Perhaps the most egregious error I have seen in recent reporting on Medicaid enrollment and this ACA is from a recent report in CBS News.

A CBS News analysis shows that in many of the 15 state-based health insurance exchanges more people are enrolling in Medicaid rather than buying private health insurance. And if that trend continues, there’s concern there won’t be enough healthy people buying health insurance for the system to work.

The story goes on to cite “lopsided” enrollment numbers from Washington state where many more folks are signing up for Medicaid than the exchange and culminates by saying that the insurance industry is worried about this robust Medicaid enrollment undermining the whole system.

Memo to CBS news analysts: Successful enrollment in Medicaid will NOT undermine enrollment in the exchanges – the opposite may be true in fact for reasons I will explain – but those enrolling in Medicaid ARE NOT ELIGIBLE FOR TAX CREDITS IN THE EXCHANGE. It is either one or the other – you can’t be eligible for both. So no one who understands the law has been counting on these Medicaid enrollees to make the exchanges work.

In many ways, the insurance industry has always liked the fact that Medicaid tends to serve those with higher health care needs, thus taking expensive and sicker customers out of their risk pools so it is easier to make a profit.  From that perspective, Medicaid has always supported the private insurance system by serving those who can’t afford private insurance or have higher health needs that a private insurance typically doesn’t cover.
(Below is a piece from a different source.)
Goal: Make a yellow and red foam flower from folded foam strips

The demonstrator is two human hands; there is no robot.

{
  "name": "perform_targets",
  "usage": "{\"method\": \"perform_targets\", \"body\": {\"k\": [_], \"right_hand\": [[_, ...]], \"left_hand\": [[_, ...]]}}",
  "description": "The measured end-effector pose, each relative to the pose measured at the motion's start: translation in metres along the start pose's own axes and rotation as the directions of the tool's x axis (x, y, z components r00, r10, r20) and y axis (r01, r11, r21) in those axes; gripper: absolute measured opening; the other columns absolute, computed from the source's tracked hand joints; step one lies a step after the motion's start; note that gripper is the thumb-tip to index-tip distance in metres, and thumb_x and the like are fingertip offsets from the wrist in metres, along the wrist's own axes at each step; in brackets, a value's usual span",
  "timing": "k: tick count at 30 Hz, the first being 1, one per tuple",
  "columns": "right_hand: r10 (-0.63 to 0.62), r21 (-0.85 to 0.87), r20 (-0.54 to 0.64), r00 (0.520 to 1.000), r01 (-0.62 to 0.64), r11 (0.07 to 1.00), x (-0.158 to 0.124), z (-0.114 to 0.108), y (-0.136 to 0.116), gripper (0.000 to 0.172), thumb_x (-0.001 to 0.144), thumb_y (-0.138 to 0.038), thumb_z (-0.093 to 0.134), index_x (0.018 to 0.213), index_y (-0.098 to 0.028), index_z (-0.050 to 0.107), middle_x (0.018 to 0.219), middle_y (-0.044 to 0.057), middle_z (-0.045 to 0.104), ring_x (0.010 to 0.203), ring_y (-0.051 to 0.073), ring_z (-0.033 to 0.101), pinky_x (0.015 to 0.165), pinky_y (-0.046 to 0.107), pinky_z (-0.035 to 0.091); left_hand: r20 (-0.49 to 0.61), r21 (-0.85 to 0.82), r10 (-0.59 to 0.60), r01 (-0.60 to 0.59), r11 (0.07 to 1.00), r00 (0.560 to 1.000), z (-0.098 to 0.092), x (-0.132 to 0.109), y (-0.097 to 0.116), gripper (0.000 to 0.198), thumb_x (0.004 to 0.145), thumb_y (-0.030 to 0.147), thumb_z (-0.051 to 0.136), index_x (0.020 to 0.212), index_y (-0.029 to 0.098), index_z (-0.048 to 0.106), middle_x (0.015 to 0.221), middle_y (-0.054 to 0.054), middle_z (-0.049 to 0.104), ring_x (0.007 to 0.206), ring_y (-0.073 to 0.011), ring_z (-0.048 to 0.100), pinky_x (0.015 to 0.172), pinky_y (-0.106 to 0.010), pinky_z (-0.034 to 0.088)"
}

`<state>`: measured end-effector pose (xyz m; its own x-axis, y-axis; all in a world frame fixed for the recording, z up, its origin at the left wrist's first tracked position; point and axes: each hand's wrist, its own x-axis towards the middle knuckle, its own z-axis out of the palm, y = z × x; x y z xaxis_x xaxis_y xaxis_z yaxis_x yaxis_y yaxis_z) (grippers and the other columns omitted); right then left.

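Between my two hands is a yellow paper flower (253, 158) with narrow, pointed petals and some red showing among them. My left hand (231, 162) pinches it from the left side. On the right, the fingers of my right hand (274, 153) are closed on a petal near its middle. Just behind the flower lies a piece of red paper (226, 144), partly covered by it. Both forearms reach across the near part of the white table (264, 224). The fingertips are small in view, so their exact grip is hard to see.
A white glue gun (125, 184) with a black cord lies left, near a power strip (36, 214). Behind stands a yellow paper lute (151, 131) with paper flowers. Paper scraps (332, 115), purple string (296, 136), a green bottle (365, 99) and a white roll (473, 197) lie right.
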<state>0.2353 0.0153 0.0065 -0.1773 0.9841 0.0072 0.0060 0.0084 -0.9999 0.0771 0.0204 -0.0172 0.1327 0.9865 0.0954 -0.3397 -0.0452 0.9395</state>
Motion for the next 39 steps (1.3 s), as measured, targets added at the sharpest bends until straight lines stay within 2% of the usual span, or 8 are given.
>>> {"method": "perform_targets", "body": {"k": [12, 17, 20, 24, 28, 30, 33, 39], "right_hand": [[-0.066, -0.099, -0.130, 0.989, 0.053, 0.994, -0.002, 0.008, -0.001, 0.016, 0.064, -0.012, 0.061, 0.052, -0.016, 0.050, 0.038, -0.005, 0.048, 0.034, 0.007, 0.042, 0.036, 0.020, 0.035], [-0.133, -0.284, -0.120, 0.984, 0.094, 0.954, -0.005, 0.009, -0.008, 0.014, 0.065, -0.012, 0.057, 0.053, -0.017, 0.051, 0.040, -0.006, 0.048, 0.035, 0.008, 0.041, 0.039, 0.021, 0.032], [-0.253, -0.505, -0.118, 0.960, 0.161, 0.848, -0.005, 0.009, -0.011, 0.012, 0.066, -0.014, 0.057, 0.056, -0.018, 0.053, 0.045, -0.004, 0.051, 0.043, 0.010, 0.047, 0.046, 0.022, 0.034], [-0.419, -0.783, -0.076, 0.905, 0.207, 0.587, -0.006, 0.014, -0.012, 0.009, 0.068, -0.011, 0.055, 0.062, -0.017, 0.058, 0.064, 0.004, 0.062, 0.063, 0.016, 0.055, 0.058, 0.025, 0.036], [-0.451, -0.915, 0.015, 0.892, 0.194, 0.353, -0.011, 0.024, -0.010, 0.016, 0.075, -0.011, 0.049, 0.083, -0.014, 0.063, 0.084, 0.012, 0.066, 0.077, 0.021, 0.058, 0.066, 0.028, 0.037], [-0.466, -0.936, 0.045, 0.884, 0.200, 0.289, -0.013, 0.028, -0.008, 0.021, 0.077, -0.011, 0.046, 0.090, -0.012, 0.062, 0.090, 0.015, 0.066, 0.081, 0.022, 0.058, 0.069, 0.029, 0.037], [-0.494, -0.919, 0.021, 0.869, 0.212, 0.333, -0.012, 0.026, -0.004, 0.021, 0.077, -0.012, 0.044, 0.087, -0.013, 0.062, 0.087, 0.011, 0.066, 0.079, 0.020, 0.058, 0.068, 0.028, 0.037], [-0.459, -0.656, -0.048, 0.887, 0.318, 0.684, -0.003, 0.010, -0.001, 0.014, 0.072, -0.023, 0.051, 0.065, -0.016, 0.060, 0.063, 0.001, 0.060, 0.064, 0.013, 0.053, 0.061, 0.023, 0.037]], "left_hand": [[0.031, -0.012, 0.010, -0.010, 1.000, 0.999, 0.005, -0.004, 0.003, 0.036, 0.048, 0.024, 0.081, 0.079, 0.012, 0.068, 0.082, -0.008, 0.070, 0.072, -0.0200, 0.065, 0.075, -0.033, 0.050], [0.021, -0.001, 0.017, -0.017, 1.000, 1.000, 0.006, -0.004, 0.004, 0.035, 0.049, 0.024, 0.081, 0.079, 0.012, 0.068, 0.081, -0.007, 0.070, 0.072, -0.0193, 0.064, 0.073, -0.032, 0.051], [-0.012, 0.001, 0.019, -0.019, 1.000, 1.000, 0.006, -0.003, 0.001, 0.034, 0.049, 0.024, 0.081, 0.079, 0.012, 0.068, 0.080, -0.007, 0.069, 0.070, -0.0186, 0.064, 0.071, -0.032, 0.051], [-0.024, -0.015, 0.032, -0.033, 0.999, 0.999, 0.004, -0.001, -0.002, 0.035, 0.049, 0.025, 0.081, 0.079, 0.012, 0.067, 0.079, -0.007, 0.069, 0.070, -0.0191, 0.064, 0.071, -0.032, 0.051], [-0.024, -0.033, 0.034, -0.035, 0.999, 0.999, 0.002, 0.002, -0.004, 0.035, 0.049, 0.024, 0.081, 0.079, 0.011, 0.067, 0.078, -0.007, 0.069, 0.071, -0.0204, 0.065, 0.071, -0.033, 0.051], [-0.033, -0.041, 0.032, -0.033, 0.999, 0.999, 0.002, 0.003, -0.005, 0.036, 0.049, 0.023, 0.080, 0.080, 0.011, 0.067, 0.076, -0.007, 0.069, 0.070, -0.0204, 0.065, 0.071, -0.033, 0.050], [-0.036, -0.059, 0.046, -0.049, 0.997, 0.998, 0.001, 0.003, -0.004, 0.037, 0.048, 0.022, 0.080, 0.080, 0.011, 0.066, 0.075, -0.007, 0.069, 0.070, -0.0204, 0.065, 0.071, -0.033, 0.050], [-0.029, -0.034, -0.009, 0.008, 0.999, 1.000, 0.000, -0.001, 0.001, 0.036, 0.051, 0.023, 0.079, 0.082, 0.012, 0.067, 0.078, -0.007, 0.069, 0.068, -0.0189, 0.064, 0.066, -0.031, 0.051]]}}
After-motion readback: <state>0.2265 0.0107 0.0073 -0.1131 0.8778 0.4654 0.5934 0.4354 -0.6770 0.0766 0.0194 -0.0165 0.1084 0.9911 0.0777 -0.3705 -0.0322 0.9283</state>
Now I have to throw in my second point. The implication that Medicaid and private insurance are two entirely separate things as seen in this story is just wrong. (And sadly, this inaccuracy was reinforced by the Washington Post in the headline of last Friday’s story “Medicaid tops private plans in tallies of new sign-ups” that I blogged about last Friday.) The vast majority of the newly eligible Medicaid beneficiaries who are signing up for coverage will be enrolled in privately operated for-profit managed care plans. In fact, at some point we will have good data on this, but many of the plans may even be run by the same “private plans” who are also operating in the new marketplaces.